The benchmark interest rate for Europe has been held at 0% since March 2016, with the lending rate held at 0.25% and the rates for deposits held at -0.40%.
The ECB governing council voted to hold rates once again despite an improving economic picture on the continent with headline inflation at 1.5% in March and growth hitting 4.7% in February.
The monthly purchase of €60bn of assets will also continue until December 2017, or longer if the ECB deems it necessary.
In a speech, Draghi said incoming data and surveys had “bolstered” the bank’s confidence that “the ongoing economic expansion will continue to firm and broaden”.
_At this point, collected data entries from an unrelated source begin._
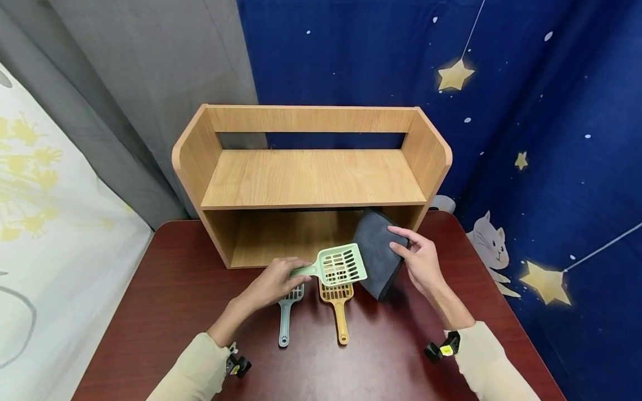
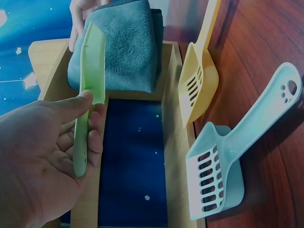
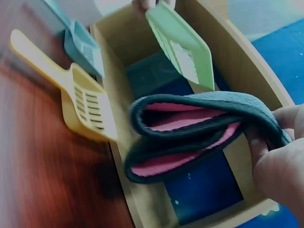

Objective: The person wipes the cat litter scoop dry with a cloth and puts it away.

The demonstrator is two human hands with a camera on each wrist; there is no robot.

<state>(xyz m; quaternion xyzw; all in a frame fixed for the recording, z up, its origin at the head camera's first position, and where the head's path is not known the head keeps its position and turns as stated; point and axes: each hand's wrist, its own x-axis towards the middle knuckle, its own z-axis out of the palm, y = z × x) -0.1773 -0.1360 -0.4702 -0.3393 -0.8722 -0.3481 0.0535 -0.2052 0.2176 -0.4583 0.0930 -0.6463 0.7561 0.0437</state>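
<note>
In the head view, a green litter scoop (image 1: 343, 265) is held by its handle in the left hand (image 1: 278, 280), raised in front of the wooden shelf unit (image 1: 316, 177). A folded dark cloth (image 1: 379, 253) is pinched at its right edge by the right hand (image 1: 423, 260), just beside the scoop's front end. Below, a blue scoop (image 1: 285, 320) and a yellow scoop (image 1: 340, 314) are laid on the red-brown table (image 1: 401, 356), their handles turned toward the person.

In the left wrist view, the green handle is seen clasped between the thumb on one side and curled fingers on the other, with the scoop's head turned edge-on before the cloth. For good control, the grip is best kept firm on the handle, so that the slotted head is left free.

In the right wrist view, the cloth's edge is held between thumb and fingers; its pink lining is shown between the loose folds. Whether the cloth is touched by the scoop cannot be told. The step in hand appears to be bringing the two together; it would be done well with the cloth gathered flatter, the scoop held steady, and both kept clear of the shelf edge.
</note>
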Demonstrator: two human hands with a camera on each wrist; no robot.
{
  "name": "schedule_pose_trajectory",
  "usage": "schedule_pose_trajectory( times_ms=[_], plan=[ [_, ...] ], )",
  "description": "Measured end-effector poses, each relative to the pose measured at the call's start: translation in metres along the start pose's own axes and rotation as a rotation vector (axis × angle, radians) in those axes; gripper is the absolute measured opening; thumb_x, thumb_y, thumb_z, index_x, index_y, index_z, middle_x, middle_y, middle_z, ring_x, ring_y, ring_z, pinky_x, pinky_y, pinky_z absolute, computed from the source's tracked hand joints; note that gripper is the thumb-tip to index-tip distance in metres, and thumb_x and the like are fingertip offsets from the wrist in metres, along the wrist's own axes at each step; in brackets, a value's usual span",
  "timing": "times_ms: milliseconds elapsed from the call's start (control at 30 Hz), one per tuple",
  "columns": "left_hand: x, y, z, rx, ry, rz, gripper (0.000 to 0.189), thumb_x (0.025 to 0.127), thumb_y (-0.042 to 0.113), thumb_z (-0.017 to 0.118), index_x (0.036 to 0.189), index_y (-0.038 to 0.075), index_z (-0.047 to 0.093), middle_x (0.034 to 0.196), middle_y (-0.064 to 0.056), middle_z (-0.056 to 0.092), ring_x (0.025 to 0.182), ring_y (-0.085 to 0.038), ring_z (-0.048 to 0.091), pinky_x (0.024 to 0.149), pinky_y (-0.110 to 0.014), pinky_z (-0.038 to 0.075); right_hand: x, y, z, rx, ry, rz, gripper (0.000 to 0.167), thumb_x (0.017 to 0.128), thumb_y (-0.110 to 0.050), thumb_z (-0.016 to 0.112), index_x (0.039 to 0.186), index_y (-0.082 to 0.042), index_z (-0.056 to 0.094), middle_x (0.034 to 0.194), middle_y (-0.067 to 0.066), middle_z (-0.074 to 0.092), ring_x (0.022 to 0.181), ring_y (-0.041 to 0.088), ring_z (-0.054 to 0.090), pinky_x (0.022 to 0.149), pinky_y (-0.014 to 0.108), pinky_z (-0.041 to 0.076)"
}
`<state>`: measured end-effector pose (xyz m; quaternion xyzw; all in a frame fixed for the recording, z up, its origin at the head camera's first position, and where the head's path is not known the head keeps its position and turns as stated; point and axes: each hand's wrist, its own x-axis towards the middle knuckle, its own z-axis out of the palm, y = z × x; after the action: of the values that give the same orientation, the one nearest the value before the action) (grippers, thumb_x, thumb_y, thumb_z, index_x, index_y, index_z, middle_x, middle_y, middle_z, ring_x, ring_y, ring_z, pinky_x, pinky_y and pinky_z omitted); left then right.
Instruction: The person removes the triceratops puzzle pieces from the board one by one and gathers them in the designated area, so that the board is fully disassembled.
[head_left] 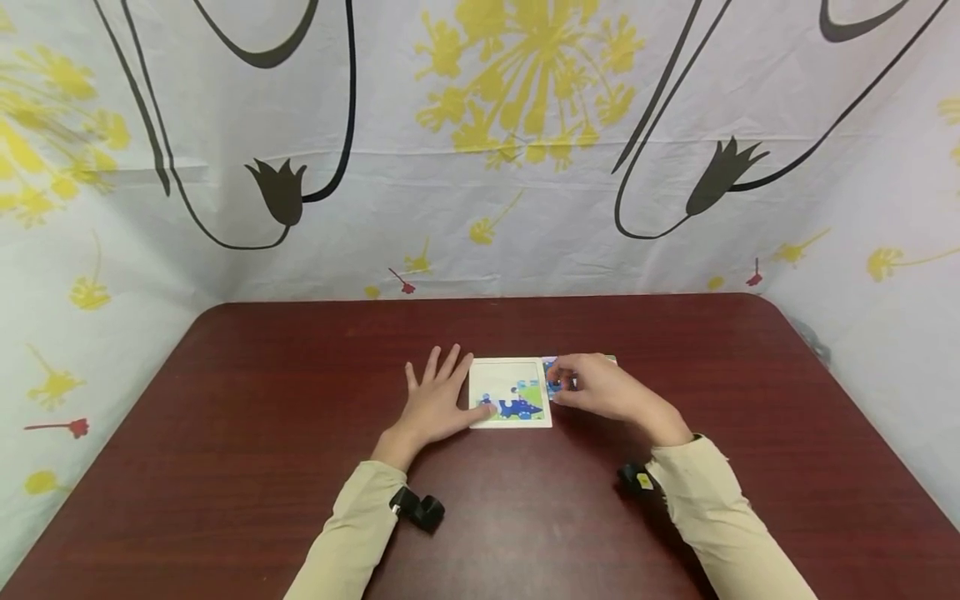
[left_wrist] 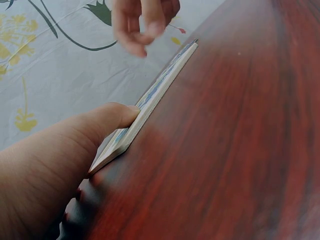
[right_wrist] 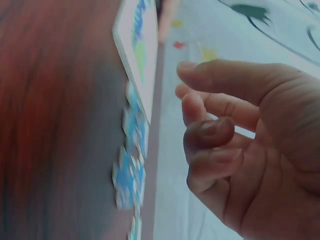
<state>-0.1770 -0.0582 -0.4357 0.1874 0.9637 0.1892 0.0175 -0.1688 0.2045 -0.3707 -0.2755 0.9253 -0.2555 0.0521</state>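
Right hand (head_left: 600,388) was nearer: half-curled, nothing visible in grip, over loose puzzle pieces (right_wrist: 129,176) running from tray (head_left: 498,377) toward right edge of table (head_left: 525,533). Left hand (head_left: 435,405) was splayed, thumb on tray.

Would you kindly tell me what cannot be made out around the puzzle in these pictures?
Loose pieces: exact number unclear; blurred in the right wrist view, partly covered by the right hand in the head view.
Puzzle board: picture too slanted to read, left wrist view; cut off by the top edge, right wrist view.
Right hand: cut off by the top edge, left wrist view.
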Motion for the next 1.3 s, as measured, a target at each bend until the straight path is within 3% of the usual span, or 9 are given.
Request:
schedule_pose_trajectory(
  times_ms=[233, 367, 833, 1300],
  plan=[
    [0.000, 0.000, 0.001, 0.003, -0.006, -0.005, 0.092, 0.078, 0.070, 0.052, 0.149, 0.018, 0.024, 0.154, -0.005, 0.013, 0.140, -0.031, 0.000, 0.101, -0.064, -0.006, 0.020, -0.012, 0.018, -0.144, -0.037, 0.020, 0.023, 0.081, -0.013, 0.070, 0.100, 0.000, 0.067, 0.070, -0.004, 0.054, 0.061, 0.010, 0.046, 0.060, 0.029, 0.042],
    [0.000, -0.001, 0.000, -0.009, 0.000, 0.003, 0.092, 0.079, 0.069, 0.052, 0.149, 0.017, 0.024, 0.154, -0.005, 0.013, 0.140, -0.031, 0.000, 0.101, -0.064, -0.006, 0.024, -0.013, 0.023, -0.150, -0.033, 0.049, 0.022, 0.081, -0.015, 0.072, 0.097, -0.001, 0.068, 0.067, -0.004, 0.052, 0.058, 0.010, 0.043, 0.060, 0.029, 0.041],
    [-0.003, -0.003, 0.000, -0.007, -0.013, -0.006, 0.093, 0.079, 0.069, 0.052, 0.149, 0.018, 0.022, 0.155, -0.005, 0.012, 0.140, -0.031, -0.001, 0.102, -0.063, -0.007, 0.022, -0.014, 0.029, -0.161, 0.031, 0.081, 0.025, 0.076, -0.015, 0.077, 0.094, -0.006, 0.062, 0.083, 0.003, 0.054, 0.073, 0.015, 0.051, 0.064, 0.031, 0.044],
    [0.000, 0.000, -0.001, 0.004, -0.021, -0.008, 0.092, 0.079, 0.069, 0.051, 0.150, 0.019, 0.022, 0.155, -0.004, 0.011, 0.141, -0.030, -0.001, 0.102, -0.063, -0.006, 0.024, -0.021, 0.028, -0.189, 0.058, 0.076, 0.021, 0.074, -0.007, 0.076, 0.089, -0.002, 0.063, 0.075, 0.004, 0.060, 0.068, 0.015, 0.056, 0.061, 0.030, 0.047]
  ],
)
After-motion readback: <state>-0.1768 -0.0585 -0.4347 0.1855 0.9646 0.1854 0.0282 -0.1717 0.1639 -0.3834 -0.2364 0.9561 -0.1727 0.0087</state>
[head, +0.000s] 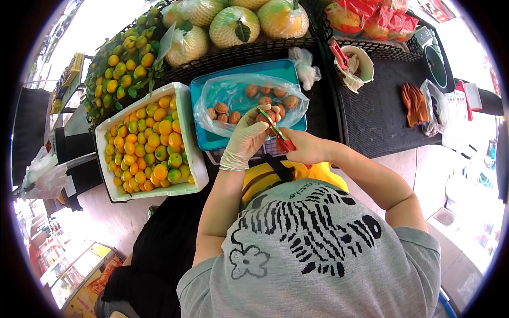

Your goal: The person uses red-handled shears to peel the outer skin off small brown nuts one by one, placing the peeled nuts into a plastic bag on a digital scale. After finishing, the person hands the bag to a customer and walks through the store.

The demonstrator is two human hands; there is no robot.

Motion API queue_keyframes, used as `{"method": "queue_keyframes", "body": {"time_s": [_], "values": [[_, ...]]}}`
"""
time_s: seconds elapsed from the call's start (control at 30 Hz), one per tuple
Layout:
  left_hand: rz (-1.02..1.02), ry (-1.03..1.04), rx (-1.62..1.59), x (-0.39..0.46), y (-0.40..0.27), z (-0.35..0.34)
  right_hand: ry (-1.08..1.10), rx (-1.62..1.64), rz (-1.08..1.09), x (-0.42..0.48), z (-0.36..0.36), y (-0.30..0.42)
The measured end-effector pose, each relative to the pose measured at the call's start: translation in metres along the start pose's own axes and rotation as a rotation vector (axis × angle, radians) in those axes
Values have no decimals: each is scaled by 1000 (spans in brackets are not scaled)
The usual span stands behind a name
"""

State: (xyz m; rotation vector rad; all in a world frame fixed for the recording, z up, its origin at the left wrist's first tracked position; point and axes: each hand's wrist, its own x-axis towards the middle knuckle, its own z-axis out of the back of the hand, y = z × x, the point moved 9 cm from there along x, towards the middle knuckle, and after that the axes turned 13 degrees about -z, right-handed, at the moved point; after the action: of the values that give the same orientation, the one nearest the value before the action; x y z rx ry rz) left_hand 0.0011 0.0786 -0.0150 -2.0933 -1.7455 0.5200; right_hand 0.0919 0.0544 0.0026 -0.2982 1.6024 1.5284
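My left hand point(248, 135), in a pale thin glove, holds a walnut point(264, 116) in its fingertips. My bare right hand point(308, 146) grips a red-handled tool point(285, 144). The narrow, green-edged front part of that tool lies against the walnut and the gloved fingers; its exact kind is hard to make out. Both hands are over the near side of a clear plastic bag point(206, 93), spread open in a blue plastic tray point(197, 89). Several loose walnuts point(251, 90) lie in the bag, some partly hidden by my left hand.
On the left is a white foam box point(197, 159) of small citrus fruit point(147, 143). Net-wrapped pomelos point(234, 26) fill a black crate behind the tray. To the right stand a small bucket point(368, 63), a brown glove point(414, 104) and a plastic bag point(433, 107) on a black surface.
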Motion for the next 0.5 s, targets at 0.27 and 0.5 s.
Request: {"method": "queue_keyframes", "body": {"time_s": [0.27, 0.5], "values": [[-25, 8, 12, -4, 3, 5, -40, 36, -83, 6, -4, -11], [70, -366, -17, -1, 16, 10, -92, -7, -98, 9, -13, -12]]}}
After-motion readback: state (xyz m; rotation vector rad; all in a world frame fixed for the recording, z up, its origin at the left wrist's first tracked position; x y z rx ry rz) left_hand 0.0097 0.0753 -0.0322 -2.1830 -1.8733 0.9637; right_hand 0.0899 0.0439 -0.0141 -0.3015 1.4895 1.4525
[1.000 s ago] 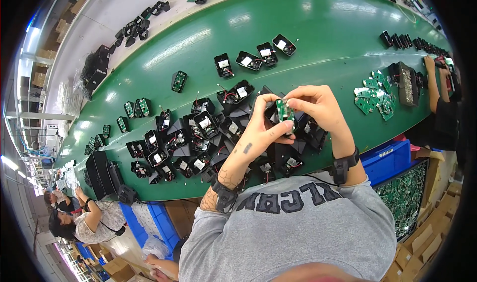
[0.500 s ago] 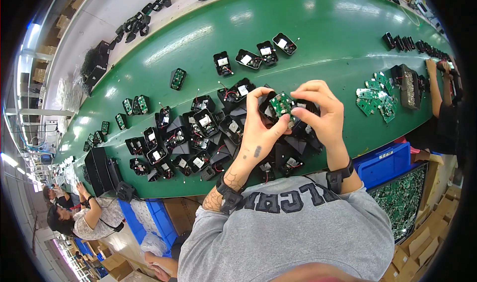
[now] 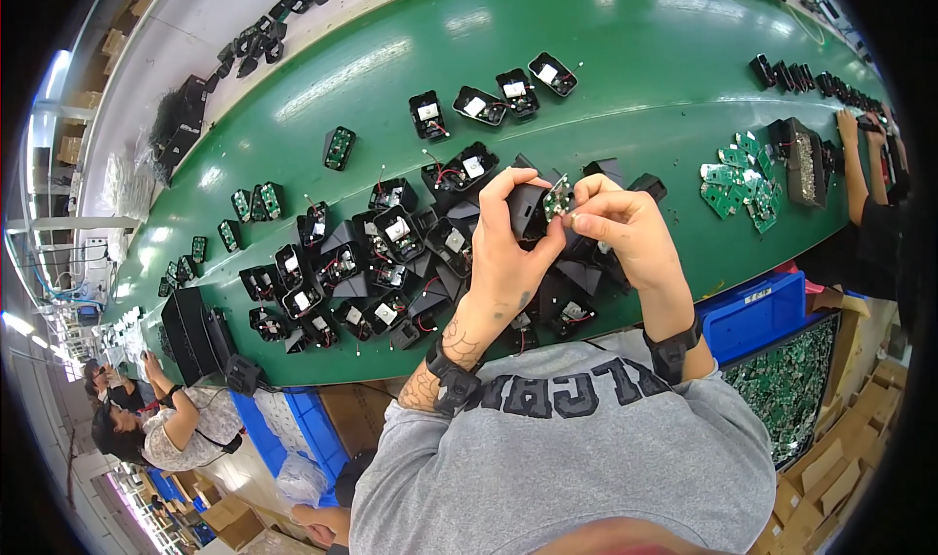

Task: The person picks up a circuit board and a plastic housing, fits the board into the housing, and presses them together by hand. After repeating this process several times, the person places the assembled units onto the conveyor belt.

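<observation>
My left hand [image 3: 500,262] is wrapped round a black plastic housing [image 3: 528,209] above the pile on the table. A green circuit board [image 3: 558,199] sits at the housing's open side, tilted nearly edge-on. My right hand [image 3: 630,231] is closed in a pinch at the board's lower right edge; a small pale bit shows by its fingertips, too small to name. Under and left of my hands lies a crowd of open black housings [image 3: 398,231] with white blocks and red wires inside.
Loose green boards [image 3: 740,184] lie at the right beside a black box of small parts [image 3: 807,164]. Housings fitted with boards [image 3: 266,201] stand at the left. Blue bins [image 3: 754,316] sit below the table edge. Co-workers are at both ends.
The housing has turned in my left hand, so the board shows edge-on rather than face-up. My right fingers have closed from a spread pose into a pinch at the board.
</observation>
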Motion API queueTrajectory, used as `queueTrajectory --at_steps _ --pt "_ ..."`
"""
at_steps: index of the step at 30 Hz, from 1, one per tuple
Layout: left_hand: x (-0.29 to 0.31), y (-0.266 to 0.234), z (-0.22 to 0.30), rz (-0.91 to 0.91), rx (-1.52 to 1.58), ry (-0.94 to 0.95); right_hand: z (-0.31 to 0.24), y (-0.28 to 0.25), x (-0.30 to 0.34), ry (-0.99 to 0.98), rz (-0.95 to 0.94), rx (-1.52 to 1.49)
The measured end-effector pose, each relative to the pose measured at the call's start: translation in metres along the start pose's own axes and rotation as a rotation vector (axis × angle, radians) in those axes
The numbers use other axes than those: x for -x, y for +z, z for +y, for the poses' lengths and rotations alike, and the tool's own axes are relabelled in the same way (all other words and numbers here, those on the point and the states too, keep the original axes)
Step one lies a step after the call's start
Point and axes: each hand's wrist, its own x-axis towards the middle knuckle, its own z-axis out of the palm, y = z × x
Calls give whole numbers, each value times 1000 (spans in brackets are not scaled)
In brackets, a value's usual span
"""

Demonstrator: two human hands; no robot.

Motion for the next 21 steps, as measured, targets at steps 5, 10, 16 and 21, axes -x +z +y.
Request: queueTrajectory --at_steps 5,10,16,21 --pt "1 0 0 -30 65 -13 -13 9 1 26 -11 -4" --pt "2 -1 11 -48 11 -1 -7 4 -1 13 -48 -15" --pt "2 2 25 -43 81 -118 -8 3 -1 19 -21 -15" --pt "3 3 15 -35 -17 31 -6 6 1 -40 -15 -33"
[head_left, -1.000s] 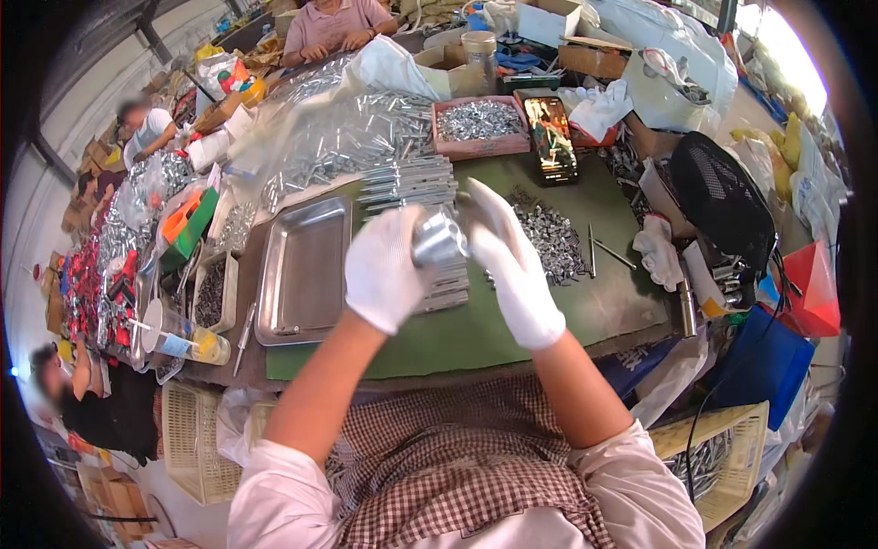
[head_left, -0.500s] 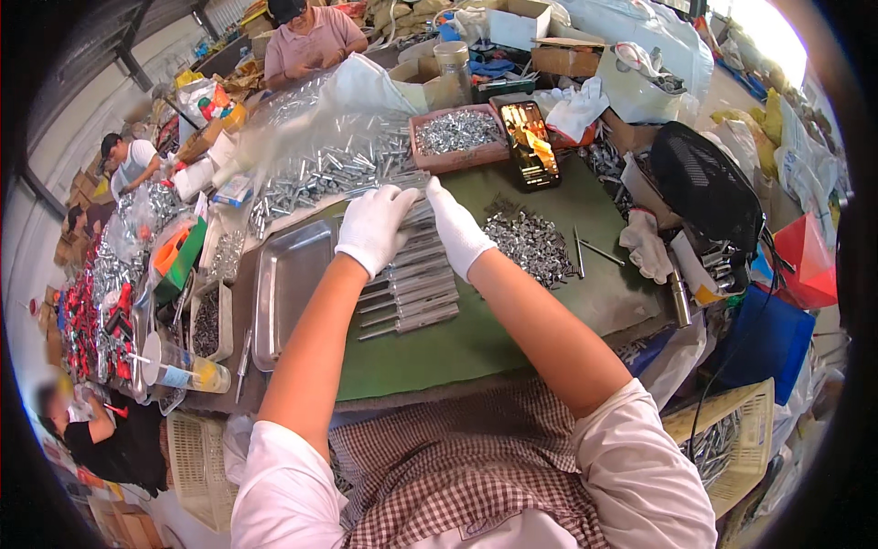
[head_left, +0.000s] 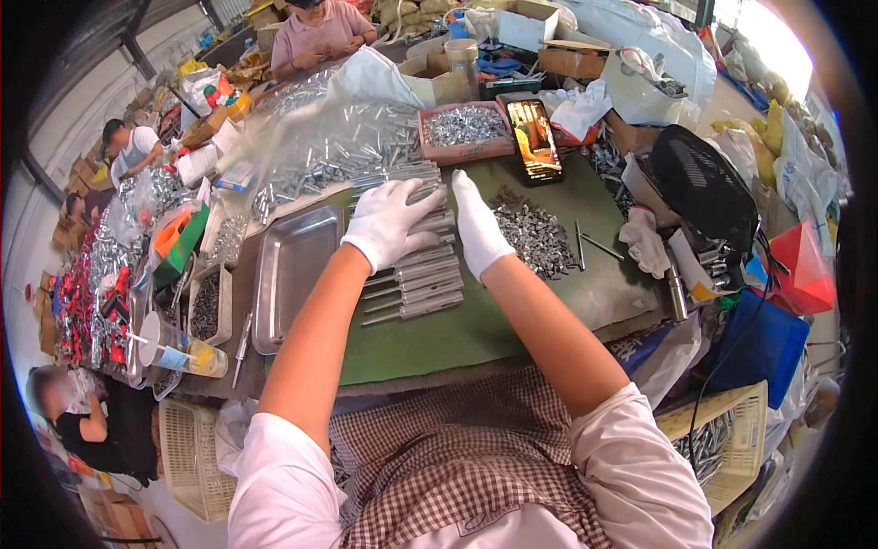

However, he added growth had been dampened by sluggish implementation of structural reforms and said: “The risks surrounding the euro area growth outlook, while moving towards a more balanced configuration, are still tilted to the downside and relate predominantly to global factors.”
James Athey, a senior investment manager at Aberdeen Asset Management said Draghi’s speech offered little to investors or markets, which were unmoved by the announcement.
He said: “It was a pretty confusing and conflicting performance from Mr Draghi. He’s had to acknowledge that the growth outlook has improved and the risks to the outlook are more balanced without following that through into the inflation outlook.
“This is confusing the market and so it is whipping around as traders hang on every word.”
Athey was hopeful of a rate rise in June, but warned people shouldn’t get ahead of themselves.
State Street Global Adviser’s Brendan Lardner, EMEA head of portfolio management in the fixed income team, agreed the ECB could disappoint markets in June by continuing to hold rates.
He said: “Looking forward into the second half of the year, assuming we have negotiated the French election hurdle unscathed, we could see renewed market pricing for accelerated ECB policy normalisation, especially if domestic data continues to impress.
“Nonetheless, if future data acceleration is not accompanied by increasing inflation expectations and rising core inflation, the ECB could disappoint markets by continuing in a holding pattern.”